• [PROBLEM STATEMENT]
Using the listing below, keep only the lines with the word "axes" and copy them.
================
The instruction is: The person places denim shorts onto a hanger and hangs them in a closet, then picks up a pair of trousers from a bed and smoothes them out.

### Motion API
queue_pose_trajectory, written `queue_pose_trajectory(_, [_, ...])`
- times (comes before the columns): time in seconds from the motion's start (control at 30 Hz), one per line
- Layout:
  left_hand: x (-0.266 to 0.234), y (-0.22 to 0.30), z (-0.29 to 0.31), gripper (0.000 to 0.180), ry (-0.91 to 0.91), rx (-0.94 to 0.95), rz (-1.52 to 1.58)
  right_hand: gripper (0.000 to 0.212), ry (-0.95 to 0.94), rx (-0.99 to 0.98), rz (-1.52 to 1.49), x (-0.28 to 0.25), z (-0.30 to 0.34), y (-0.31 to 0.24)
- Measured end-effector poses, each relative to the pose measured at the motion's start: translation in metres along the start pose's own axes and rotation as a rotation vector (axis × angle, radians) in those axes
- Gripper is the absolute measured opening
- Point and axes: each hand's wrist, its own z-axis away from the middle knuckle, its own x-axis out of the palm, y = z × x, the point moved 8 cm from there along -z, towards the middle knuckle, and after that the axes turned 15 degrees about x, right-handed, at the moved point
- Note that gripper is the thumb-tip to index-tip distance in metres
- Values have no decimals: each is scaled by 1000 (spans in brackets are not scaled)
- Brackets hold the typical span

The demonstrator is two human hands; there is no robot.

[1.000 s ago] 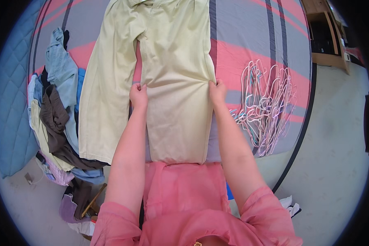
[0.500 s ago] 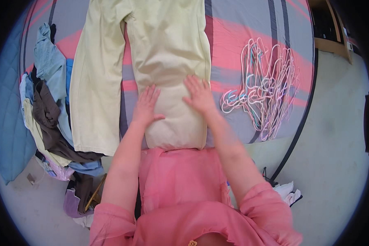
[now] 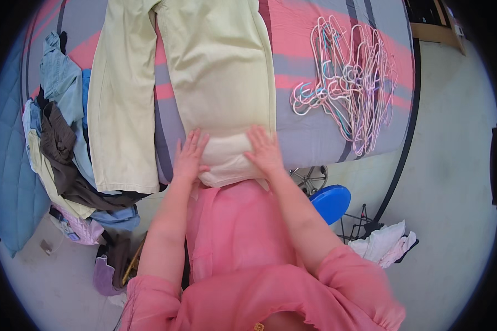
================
• [WRITTEN ANSWER]
- Measured end-effector poses, each relative to the pose measured at the motion's start: translation in metres along the start pose's own axes and rotation as a rotation vector (axis × angle, radians) in those axes
- Point and axes: each hand's wrist, its own z-axis away from the middle knuckle, its own x-axis out of the palm, y = z × x, the point moved 8 cm from there along -z, towards the middle knuckle, and after that the axes turned 15 degrees about x, right-handed, at the moved point

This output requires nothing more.